Dogmatic religious fanaticism bred intolerance and a vicious disregard for human rights, along with the creation of a permanent vision of jihad, necessary to hold back the tide of reason and the muffling of religious dogmatism. The theology of Islam which worked so well with its original targeted Bedouin tribal society has been hugely successful in trapping its faithful in the Middle Ages.
Radical Islam now at war with all the vestiges of Western influence has learned to manipulate the values that have resonance where rational thought lives, without itself succumbing to reason. It persuades its targets that they are wrong and Islam is right and the penalty for being wrong, is death, for infidels are not beloved of Allah for their stubborn resistance of his message.
There is no usefulness in the current state of affairs in the West where accommodation and concession to Islamic rules and messages and values, in the hopes that conciliation will take place between intellectual and religious solitudes will auger in a new age of co-operation. For accommodation and concession is interpreted as another kind of surrender; to the superiority of Islam.
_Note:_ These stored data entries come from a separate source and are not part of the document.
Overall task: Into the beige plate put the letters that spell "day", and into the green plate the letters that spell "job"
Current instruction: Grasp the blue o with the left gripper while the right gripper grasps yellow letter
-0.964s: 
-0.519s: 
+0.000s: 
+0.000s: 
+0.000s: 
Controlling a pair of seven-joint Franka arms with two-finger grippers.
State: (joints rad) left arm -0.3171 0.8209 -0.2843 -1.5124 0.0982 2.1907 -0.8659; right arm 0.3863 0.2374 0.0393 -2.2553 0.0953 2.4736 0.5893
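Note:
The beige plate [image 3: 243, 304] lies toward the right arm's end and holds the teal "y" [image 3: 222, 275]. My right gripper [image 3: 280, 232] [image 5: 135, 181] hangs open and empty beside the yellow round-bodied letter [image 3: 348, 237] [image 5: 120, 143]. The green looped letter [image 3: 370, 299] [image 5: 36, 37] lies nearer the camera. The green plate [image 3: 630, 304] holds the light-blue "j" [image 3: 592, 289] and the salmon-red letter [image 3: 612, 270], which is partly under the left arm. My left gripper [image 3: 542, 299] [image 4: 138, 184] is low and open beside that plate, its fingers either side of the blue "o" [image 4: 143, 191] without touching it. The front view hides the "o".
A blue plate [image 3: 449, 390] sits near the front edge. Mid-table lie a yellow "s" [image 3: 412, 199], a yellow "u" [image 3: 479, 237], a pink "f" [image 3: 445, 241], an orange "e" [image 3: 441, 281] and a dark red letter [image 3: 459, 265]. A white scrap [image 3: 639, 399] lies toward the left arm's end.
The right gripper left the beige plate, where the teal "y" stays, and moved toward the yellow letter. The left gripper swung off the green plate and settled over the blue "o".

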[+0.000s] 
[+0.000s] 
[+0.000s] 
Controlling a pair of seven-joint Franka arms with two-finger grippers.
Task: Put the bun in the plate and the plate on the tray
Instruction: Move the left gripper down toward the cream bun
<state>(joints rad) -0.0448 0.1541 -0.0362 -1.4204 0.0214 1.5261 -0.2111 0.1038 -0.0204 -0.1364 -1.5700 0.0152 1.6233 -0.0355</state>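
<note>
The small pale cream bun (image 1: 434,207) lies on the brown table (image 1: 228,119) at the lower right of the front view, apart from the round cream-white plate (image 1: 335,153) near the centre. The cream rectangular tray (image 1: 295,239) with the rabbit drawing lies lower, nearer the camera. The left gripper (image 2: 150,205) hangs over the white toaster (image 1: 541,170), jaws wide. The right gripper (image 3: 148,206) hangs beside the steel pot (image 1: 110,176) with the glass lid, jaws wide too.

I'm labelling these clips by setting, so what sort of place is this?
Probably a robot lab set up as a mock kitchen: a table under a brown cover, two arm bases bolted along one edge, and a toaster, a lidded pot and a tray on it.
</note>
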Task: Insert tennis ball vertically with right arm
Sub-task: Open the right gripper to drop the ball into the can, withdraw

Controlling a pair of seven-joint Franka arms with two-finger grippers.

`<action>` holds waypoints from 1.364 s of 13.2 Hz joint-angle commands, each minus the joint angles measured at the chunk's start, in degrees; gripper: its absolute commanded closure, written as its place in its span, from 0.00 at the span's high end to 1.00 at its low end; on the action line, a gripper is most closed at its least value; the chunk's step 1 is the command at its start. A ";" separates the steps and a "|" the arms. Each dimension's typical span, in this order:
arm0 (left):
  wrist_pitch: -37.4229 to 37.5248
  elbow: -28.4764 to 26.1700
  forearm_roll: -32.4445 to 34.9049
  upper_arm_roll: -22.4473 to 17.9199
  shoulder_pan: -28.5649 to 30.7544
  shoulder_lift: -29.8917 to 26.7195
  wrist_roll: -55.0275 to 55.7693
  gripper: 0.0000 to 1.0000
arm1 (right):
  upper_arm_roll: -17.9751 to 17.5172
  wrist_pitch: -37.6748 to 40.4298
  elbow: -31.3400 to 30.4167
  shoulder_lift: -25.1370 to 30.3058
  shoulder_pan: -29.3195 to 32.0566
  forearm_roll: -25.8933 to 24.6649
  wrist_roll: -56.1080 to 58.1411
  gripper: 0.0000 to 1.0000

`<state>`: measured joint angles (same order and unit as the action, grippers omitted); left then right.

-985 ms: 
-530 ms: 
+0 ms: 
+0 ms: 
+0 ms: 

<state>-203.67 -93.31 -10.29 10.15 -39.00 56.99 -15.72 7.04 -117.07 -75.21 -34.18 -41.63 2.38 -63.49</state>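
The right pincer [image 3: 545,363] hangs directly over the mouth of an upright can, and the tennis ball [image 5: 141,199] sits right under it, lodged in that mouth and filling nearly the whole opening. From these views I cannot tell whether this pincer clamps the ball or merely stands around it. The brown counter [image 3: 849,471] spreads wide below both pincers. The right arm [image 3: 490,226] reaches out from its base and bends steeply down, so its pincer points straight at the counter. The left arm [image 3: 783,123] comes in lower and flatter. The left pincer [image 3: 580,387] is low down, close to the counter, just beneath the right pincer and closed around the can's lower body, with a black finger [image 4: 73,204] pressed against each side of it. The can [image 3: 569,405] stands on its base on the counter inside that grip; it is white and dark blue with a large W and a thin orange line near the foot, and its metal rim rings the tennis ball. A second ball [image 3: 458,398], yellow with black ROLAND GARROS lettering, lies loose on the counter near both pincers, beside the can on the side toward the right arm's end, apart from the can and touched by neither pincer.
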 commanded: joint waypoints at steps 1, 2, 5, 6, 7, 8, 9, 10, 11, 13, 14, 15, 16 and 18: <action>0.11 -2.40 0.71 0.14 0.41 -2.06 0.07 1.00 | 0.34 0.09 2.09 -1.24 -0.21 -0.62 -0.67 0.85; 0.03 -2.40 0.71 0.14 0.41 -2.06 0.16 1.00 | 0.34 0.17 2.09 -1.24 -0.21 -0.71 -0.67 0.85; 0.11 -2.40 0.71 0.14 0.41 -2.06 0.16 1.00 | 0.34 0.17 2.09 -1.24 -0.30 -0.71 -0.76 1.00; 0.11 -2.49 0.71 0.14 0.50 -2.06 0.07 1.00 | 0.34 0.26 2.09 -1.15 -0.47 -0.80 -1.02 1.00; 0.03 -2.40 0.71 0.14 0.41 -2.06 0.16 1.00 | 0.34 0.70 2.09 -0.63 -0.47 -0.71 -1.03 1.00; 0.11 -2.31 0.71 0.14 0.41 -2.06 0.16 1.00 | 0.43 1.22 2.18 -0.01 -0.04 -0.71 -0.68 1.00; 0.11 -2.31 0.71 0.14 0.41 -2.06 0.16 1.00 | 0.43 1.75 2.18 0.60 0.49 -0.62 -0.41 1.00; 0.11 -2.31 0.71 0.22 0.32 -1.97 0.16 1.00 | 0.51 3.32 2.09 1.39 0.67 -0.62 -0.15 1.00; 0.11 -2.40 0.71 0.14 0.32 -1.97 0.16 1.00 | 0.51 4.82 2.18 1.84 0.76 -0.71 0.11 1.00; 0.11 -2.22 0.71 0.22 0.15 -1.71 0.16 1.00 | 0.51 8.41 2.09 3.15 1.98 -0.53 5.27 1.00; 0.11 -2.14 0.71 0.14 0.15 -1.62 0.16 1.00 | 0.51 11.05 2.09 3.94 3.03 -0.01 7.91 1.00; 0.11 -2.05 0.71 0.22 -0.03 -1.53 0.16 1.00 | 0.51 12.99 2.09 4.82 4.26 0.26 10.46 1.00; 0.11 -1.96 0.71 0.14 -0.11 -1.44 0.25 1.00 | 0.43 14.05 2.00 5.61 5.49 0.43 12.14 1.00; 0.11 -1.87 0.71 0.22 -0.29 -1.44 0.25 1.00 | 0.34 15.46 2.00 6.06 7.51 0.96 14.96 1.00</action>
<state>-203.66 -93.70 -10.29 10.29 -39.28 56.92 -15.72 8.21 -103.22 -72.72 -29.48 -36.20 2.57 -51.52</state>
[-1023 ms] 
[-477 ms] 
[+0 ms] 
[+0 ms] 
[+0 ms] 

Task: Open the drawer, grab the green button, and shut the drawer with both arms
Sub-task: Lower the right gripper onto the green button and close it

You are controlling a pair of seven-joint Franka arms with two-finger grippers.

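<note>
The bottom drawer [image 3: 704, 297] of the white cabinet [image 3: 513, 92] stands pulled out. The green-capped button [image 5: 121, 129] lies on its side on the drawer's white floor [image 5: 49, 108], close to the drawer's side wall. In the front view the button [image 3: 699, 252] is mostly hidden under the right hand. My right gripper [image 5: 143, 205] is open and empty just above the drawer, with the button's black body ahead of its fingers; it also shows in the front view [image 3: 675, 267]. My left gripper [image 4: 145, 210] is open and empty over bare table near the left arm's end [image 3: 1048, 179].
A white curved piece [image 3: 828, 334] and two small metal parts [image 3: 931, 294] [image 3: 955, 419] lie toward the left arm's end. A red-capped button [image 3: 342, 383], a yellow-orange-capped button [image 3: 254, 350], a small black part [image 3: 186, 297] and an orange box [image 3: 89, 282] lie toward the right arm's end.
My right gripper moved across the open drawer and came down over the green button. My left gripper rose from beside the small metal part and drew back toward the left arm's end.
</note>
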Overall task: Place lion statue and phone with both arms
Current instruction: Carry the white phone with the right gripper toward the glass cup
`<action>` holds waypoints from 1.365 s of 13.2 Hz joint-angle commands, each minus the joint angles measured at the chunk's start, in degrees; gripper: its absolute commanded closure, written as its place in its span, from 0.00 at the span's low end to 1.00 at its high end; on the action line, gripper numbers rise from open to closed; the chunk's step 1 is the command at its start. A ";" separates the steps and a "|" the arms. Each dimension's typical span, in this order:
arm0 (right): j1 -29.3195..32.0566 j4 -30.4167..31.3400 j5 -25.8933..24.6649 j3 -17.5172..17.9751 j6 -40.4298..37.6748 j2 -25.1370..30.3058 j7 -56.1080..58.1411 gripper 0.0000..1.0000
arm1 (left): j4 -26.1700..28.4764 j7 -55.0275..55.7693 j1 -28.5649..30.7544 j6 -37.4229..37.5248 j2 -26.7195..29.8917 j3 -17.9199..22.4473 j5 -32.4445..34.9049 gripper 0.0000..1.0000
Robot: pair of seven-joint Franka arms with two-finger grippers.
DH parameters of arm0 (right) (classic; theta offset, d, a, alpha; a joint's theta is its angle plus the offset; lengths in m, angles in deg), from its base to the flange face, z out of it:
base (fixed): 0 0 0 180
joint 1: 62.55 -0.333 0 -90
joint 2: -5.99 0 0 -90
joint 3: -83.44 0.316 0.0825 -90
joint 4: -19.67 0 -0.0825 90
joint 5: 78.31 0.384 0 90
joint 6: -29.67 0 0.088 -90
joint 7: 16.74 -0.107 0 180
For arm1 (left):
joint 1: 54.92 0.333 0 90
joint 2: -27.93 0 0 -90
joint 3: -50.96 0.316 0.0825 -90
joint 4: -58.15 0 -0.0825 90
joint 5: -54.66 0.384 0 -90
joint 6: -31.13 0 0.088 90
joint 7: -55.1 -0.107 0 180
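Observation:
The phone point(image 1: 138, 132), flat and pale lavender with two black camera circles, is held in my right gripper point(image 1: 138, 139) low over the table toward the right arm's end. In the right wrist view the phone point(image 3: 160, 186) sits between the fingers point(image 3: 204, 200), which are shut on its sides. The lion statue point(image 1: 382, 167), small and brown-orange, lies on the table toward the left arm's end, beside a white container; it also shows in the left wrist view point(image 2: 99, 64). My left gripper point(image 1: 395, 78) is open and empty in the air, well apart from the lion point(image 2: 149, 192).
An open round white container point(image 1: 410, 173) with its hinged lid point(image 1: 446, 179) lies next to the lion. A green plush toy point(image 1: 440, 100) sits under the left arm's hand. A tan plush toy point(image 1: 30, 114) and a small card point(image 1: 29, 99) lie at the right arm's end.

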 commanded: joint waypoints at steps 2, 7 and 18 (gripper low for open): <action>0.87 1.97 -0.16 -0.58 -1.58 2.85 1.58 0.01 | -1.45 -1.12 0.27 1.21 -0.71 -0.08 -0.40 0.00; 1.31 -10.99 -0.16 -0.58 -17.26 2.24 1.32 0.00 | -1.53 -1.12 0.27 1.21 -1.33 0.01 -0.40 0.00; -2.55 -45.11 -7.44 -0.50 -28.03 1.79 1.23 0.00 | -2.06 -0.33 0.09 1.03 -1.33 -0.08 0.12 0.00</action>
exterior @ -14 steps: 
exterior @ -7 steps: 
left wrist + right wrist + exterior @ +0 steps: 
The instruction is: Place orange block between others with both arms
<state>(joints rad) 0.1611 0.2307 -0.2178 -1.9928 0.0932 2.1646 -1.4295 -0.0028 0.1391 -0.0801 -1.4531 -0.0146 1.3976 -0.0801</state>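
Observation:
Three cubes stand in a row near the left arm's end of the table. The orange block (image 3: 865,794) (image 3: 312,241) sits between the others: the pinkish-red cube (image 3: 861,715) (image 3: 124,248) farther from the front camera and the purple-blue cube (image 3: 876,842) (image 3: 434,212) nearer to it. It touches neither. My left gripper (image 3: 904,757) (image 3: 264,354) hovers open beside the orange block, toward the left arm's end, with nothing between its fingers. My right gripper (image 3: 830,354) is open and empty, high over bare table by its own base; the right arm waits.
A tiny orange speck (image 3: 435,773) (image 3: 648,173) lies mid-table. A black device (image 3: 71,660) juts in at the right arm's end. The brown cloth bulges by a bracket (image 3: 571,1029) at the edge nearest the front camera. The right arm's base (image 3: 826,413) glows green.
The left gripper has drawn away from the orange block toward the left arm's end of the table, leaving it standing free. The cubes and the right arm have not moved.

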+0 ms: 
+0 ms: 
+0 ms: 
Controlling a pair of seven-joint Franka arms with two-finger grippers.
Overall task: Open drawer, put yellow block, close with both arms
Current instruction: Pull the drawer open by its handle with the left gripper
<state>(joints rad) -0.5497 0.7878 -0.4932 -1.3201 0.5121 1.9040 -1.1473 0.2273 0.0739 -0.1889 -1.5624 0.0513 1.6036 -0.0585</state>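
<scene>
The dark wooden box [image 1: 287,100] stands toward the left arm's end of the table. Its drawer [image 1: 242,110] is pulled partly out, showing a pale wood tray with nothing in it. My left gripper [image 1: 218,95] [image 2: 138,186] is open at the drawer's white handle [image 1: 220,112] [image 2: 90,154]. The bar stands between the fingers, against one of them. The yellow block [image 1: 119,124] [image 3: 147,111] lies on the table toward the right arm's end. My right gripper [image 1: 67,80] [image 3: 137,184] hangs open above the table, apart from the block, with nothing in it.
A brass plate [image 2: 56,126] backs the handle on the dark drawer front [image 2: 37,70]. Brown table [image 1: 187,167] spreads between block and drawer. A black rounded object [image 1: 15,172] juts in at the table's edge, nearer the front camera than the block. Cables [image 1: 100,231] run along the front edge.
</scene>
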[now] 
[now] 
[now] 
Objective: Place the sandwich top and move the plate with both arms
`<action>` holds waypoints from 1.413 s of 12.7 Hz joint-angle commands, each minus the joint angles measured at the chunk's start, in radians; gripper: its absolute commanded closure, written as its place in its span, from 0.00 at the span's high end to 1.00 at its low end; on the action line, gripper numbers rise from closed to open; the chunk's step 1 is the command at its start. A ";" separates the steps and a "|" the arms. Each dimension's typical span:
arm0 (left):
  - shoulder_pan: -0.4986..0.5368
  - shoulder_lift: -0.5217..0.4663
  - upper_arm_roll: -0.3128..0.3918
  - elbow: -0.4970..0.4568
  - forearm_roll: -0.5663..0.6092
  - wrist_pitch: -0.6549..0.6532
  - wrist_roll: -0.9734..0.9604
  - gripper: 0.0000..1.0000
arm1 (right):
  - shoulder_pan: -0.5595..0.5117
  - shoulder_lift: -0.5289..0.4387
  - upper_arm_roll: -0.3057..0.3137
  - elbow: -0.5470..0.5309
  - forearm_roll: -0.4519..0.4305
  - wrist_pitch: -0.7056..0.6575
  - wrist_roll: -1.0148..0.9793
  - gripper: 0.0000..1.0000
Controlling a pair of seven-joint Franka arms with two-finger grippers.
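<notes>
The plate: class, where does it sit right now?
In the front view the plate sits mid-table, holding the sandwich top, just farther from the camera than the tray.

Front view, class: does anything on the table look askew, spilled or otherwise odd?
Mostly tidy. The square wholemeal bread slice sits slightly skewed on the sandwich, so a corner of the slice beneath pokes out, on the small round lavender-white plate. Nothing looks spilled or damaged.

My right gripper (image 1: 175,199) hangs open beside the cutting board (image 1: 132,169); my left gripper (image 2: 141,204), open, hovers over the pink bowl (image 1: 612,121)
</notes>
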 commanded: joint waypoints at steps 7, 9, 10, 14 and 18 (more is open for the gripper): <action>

And those who resist accommodation and concession, interpreted as surrender, are ripe for the backlash of Islamic anger; violent jihad. It is that long, simmering, inexorable underground war that is now waged against the West by
Islamists. And which Muslims themselves are encouraged by their scholarly elite, their mullahs, ayatollahs and imams to name
Islamophobia.
The phobia that
Islamists wear and react against remains officially unnamed. Its godly warriors are those the West name terrorists, and this does not displease the
Islamists for what they seek to impose upon the West is indeed terror.